*What is required*
Repeat exactly, please, the lines that begin at the start of the listing and end at the line holding "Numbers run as".

*Available data*
**********
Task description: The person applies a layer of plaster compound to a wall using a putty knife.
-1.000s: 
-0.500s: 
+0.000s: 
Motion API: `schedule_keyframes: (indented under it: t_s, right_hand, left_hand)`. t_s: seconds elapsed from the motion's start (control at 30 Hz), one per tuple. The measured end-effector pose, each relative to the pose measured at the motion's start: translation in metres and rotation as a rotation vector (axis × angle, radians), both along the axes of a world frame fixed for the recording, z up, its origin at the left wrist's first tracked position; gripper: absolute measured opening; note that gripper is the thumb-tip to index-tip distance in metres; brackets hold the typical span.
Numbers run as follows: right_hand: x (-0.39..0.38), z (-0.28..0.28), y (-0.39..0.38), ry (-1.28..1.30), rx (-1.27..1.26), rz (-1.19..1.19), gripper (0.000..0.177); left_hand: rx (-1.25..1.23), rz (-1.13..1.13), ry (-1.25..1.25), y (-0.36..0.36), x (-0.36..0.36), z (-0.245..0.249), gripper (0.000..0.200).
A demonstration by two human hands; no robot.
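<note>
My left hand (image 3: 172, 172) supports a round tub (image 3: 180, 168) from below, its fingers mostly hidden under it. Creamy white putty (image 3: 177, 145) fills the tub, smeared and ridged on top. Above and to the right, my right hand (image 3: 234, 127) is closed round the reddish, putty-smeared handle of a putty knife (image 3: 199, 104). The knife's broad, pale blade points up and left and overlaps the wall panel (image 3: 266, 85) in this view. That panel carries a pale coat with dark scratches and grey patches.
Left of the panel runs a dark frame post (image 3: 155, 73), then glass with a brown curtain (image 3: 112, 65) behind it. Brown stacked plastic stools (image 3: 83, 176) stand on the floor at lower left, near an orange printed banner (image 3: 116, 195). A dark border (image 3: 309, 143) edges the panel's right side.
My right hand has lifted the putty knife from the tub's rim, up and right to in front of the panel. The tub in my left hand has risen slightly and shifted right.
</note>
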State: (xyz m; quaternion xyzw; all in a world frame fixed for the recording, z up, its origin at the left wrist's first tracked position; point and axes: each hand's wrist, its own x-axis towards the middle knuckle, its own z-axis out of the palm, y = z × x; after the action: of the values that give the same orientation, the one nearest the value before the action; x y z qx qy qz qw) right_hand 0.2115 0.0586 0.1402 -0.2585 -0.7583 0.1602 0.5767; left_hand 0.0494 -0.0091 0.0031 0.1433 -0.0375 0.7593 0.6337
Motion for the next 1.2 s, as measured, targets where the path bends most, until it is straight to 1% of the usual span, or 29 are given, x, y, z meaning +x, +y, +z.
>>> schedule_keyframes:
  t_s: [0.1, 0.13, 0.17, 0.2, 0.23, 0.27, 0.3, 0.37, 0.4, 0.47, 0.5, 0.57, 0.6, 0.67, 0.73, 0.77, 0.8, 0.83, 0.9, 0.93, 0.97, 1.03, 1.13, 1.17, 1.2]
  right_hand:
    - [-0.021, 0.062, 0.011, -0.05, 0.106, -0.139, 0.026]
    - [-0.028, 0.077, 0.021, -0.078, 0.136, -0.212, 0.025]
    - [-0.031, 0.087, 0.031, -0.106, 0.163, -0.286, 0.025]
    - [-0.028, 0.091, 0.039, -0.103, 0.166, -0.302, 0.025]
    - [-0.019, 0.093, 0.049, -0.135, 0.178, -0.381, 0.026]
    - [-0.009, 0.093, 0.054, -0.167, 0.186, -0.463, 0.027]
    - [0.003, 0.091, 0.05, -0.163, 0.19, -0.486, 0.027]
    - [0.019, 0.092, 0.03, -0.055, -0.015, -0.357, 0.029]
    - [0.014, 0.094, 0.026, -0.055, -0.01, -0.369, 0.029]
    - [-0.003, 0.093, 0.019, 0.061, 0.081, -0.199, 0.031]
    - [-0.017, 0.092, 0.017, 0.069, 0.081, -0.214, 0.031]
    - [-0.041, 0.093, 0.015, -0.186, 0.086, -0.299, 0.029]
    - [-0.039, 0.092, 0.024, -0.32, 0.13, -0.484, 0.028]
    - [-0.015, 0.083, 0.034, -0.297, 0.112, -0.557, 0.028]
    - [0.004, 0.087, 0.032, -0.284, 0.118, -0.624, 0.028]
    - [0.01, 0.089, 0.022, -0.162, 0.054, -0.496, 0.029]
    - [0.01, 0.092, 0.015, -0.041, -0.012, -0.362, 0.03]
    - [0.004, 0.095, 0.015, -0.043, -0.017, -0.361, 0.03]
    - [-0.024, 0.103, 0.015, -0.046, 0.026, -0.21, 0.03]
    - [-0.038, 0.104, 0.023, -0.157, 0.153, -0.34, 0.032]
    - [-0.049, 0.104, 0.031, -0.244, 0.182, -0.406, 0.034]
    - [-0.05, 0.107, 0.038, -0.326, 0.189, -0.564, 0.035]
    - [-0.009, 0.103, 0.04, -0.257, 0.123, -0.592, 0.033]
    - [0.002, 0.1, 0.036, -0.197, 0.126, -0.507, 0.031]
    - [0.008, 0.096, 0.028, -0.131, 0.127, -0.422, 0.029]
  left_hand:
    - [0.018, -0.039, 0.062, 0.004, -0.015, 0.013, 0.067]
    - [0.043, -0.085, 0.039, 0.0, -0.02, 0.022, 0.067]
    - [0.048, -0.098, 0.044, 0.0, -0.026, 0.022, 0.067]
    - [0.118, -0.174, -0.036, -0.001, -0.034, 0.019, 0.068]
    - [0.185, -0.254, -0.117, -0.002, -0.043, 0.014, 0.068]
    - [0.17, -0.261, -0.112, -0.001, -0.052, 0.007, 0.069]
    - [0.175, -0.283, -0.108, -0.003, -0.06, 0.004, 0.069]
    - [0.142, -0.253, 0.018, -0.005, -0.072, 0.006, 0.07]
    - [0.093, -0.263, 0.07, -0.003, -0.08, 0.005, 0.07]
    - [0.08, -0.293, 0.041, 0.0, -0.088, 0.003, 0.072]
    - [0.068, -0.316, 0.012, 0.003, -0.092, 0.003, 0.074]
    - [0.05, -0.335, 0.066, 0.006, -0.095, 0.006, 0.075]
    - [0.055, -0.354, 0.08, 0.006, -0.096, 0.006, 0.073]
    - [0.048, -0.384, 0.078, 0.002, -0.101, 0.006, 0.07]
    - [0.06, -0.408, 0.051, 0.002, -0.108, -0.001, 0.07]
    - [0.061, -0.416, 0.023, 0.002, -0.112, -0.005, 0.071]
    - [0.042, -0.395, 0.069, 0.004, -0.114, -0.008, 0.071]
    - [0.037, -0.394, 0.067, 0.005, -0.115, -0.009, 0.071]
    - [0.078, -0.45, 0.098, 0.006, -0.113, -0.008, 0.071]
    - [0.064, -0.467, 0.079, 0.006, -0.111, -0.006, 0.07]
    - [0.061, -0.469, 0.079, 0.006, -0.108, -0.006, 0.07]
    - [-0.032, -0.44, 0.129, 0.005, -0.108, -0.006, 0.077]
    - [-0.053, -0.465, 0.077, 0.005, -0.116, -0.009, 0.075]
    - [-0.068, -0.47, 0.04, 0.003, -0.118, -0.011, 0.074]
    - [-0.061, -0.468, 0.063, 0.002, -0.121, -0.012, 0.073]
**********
*Solution to this task*
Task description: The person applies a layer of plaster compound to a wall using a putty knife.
-1.000s: 
-0.500s: 
+0.000s: 
Motion API: `schedule_keyframes: (indented under it: t_s, right_hand, left_hand)`. t_s: seconds elapsed from the motion's start (control at 30 Hz), one per tuple. The measured end-effector pose, each relative to the pose measured at the motion's start: translation in metres and rotation as a rotation vector (axis × angle, radians), both along the axes of a world frame fixed for the recording, z up, its origin at the left wrist's first tracked position; gripper: absolute measured opening; note that gripper is the thumb-tip to index-tip distance in metres; brackets hold the typical span.
Numbers run as follows: right_hand: x (-0.39..0.38), z (-0.28..0.28), y (-0.39..0.38), ry (-1.28..1.30), rx (-1.27..1.26), rz (-1.19..1.19), gripper (0.000..0.177); left_hand: rx (-1.25..1.23), rz (-1.13..1.13), ry (-1.25..1.25), y (-0.36..0.36), x (-0.36..0.36), z (-0.245..0.249), gripper (0.000..0.200).

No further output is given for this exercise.